Print the lines of the listing below verbatim from its first line through the line bearing "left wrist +". Any pictures are to be omitted.

*** Data below ***

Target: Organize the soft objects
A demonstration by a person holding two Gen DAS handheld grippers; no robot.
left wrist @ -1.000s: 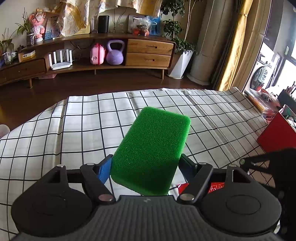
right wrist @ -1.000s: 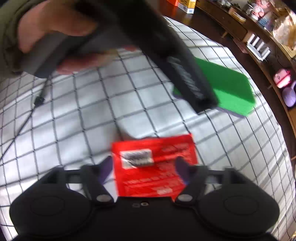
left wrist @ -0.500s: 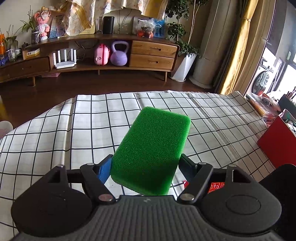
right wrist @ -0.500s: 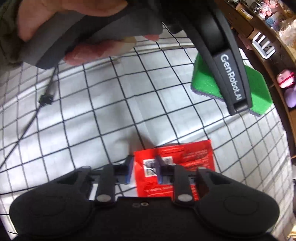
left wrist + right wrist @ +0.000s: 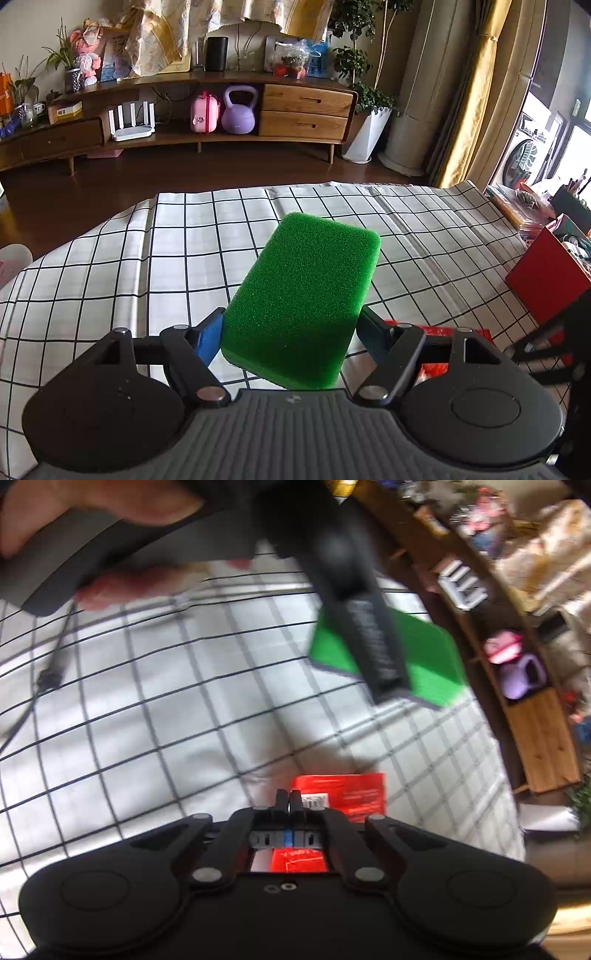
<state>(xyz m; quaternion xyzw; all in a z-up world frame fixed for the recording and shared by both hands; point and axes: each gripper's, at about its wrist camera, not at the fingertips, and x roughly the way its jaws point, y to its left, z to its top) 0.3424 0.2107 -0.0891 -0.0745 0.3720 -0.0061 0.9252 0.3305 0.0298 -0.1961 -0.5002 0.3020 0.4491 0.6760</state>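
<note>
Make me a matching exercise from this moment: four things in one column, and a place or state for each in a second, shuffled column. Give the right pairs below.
Things
1. green sponge
2. red packet
3. purple kettlebell
4. checked cloth

Places or states
A. on the lower shelf of the wooden sideboard, beside a pink case
B. spread over the work surface
C. pinched at its edge by the shut right gripper
D. held off the cloth between the fingers of the left gripper

Pairs: 1-D, 2-C, 3-A, 4-B
</note>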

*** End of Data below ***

• _Task solution_:
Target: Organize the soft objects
A demonstration by a person holding two Gen DAS handheld grippers; no robot.
left wrist @ -1.000s: 
right wrist @ -1.000s: 
left wrist @ -0.500s: 
right wrist @ -0.500s: 
left wrist + right wrist @ +0.000s: 

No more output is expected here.